● Instructions to follow: Restate word for word the section of the entries that opens at the line containing "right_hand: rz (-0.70" and closes at the line containing "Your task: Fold", both lines kept, pictures dropped.

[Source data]
>>>
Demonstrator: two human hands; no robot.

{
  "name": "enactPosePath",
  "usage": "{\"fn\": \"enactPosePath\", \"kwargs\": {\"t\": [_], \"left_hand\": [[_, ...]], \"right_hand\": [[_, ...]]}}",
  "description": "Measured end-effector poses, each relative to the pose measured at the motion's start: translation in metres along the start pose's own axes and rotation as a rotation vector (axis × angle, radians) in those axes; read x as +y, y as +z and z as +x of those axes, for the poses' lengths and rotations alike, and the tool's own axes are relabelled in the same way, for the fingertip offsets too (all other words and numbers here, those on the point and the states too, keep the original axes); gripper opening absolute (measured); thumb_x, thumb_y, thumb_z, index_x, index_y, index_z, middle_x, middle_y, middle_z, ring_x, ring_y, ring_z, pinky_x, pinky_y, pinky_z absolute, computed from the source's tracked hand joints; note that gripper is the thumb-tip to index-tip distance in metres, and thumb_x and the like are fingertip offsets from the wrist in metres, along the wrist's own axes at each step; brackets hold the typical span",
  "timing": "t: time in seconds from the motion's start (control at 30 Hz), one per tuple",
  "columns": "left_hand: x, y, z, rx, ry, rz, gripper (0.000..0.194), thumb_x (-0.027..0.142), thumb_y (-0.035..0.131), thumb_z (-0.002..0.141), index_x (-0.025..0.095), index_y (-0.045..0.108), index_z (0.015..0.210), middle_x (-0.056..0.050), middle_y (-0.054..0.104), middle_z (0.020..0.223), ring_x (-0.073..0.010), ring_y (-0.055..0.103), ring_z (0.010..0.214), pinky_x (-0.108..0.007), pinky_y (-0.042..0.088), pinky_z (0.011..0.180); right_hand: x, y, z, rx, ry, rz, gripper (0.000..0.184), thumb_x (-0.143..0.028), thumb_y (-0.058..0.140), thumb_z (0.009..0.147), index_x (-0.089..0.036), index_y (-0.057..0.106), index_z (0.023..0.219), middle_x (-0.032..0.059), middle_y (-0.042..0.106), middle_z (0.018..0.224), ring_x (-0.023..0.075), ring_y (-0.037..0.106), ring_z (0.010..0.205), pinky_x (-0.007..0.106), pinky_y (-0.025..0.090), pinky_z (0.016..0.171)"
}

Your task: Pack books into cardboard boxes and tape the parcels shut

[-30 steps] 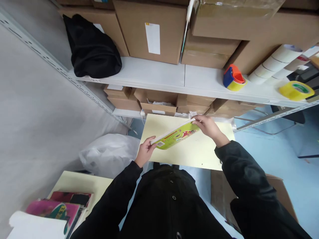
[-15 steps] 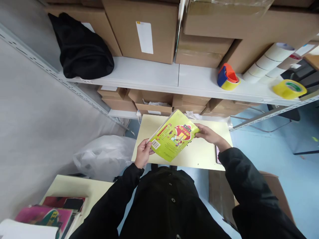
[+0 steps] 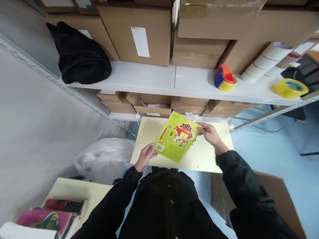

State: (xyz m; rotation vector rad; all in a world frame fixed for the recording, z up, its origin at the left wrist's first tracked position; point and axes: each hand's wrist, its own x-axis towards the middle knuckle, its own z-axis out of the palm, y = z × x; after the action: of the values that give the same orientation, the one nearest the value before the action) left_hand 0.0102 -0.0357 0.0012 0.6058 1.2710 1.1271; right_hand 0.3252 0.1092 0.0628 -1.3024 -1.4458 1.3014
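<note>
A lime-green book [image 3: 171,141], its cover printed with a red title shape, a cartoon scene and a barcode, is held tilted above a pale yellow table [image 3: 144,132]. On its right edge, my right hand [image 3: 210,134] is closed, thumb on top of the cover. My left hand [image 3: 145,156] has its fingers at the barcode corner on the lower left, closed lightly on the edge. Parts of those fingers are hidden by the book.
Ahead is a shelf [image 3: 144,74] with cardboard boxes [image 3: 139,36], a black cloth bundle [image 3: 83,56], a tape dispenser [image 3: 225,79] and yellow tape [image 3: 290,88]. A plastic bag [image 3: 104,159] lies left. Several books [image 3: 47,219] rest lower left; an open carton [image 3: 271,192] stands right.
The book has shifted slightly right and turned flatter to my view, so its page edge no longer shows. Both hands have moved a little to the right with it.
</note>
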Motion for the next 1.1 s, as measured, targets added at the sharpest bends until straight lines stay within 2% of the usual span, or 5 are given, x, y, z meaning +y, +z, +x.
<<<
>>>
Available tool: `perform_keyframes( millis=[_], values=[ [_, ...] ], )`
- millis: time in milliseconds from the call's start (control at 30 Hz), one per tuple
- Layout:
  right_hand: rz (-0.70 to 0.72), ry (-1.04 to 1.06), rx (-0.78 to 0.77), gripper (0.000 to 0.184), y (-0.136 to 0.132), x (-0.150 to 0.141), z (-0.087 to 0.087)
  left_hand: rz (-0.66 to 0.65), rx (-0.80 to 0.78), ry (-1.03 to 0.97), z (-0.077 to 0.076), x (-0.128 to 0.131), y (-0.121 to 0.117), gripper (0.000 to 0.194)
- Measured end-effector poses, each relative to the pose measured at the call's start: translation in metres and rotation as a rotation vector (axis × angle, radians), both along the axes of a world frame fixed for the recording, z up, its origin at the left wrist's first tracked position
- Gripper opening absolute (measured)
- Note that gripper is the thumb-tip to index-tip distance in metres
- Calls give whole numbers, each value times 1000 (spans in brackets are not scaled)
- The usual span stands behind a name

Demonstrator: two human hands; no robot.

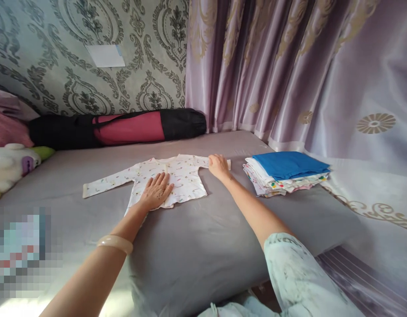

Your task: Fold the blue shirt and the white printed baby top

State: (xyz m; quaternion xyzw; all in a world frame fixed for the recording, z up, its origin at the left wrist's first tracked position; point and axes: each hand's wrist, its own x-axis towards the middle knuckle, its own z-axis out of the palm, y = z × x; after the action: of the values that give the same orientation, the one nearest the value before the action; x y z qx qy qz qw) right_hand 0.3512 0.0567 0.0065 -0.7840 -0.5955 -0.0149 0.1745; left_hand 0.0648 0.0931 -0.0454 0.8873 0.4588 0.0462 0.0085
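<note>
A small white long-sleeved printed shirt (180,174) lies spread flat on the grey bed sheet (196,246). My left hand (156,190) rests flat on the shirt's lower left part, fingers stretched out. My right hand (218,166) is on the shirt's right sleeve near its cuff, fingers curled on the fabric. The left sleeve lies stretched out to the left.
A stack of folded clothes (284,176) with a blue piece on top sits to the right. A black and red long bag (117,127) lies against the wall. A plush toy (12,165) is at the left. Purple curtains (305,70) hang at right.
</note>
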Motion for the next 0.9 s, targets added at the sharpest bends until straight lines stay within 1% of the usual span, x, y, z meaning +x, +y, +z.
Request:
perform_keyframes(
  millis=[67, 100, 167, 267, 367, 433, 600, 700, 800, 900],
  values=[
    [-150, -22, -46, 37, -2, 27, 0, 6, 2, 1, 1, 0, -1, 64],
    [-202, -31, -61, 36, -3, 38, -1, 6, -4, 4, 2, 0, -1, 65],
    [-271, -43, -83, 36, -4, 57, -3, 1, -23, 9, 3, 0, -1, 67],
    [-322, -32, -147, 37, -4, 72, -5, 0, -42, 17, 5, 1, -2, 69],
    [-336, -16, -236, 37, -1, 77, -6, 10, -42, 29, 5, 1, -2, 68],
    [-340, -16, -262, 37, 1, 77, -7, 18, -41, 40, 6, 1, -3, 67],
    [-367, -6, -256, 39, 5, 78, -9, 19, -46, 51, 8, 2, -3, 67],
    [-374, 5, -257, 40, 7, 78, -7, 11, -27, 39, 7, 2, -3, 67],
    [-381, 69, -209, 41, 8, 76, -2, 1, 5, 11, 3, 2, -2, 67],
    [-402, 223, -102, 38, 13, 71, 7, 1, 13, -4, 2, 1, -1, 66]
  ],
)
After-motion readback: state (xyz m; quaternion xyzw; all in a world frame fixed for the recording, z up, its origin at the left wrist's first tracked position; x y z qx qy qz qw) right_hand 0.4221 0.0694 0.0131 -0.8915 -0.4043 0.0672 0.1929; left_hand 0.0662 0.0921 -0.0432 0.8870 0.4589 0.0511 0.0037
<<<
● Result for this task:
  right_hand: rz (-0.70 to 0.72), ry (-1.04 to 1.06), rx (-0.78 to 0.77), gripper (0.000 to 0.184), y (-0.136 to 0.132), x (-0.150 to 0.141), z (-0.087 to 0.087)
  left_hand: rz (-0.66 to 0.65), rx (-0.80 to 0.78), ry (-1.03 to 0.97), z (-0.077 to 0.076), x (-0.128 to 0.131), y (-0.121 to 0.117), gripper (0.000 to 0.194)
- Measured end-effector poses, each relative to the pose measured at the call's start: translation in metres and rotation as a rotation vector (axis × angle, radians), both along the axes of a world frame fixed for the recording, z up, its origin at the left wrist's first tracked position
- Gripper opening absolute (measured)
- Note that gripper is the thumb-tip to index-tip distance in metres
- Calls give whole numbers, each value times 1000 (spans in brackets are not scaled)
- The usual span stands behind a name

Demonstrator: two human hands; no robot.


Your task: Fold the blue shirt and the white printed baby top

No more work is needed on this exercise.